### Work instruction
Copy out the lines of the material that include the string "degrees".
::::::
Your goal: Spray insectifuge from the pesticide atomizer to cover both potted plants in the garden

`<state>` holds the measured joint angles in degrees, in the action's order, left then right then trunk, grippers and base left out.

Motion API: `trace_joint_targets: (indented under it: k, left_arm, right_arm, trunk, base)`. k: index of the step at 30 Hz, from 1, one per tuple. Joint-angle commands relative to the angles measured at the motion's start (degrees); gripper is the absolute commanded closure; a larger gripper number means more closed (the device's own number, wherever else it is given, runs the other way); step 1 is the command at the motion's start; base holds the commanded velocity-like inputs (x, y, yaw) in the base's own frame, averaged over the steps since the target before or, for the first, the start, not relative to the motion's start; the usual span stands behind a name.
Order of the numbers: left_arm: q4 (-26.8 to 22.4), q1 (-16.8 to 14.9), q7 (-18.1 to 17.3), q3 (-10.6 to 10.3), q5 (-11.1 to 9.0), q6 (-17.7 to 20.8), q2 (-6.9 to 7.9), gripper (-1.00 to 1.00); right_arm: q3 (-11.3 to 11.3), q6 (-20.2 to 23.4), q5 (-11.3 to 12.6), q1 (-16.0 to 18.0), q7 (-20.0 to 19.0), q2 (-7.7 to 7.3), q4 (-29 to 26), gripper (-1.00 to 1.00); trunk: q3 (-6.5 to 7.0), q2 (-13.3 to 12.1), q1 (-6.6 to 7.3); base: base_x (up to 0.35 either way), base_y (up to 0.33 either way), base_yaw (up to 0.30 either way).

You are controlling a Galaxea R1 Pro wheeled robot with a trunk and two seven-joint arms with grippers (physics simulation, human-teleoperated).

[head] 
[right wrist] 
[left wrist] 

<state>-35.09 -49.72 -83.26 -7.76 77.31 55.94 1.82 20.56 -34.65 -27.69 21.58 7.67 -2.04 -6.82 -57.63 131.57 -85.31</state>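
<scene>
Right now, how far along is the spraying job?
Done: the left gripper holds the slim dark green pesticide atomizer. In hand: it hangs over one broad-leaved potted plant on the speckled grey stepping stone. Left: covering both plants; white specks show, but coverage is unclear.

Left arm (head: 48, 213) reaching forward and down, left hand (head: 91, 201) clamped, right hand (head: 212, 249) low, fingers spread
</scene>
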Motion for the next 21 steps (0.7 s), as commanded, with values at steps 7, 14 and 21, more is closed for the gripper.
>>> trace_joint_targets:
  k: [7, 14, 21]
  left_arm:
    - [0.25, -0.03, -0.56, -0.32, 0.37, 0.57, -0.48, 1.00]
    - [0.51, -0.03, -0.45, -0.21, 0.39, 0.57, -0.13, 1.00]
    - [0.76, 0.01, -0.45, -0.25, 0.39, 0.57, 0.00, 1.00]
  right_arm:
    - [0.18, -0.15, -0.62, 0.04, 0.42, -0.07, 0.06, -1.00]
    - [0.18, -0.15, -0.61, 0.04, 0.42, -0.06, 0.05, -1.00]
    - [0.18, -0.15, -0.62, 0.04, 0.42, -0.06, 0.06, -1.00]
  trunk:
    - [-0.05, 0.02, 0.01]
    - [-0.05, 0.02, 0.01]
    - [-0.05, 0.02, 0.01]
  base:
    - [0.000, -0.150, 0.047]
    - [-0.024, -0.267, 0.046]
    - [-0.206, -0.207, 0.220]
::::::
### Your response
`<state>` holds the measured joint angles in degrees, in the action's order, left then right then trunk, grippers and base left out.
Motion API: `trace_joint_targets: (indented under it: k, left_arm, right_arm, trunk, base)`. k: index of the step at 30 Hz, from 1, one per tuple. Joint-angle commands relative to the angles measured at the motion's start (degrees); gripper is the absolute commanded closure; a larger gripper number means more closed (the device's own number, wherever else it is given, runs the other way); step 1 is the command at the motion's start; base holds the commanded velocity-like inputs (x, y, yaw) in the base's own frame, averaged over the steps since the target before or, for the first, the start, not relative to the motion's start; the usual span stands behind a name.

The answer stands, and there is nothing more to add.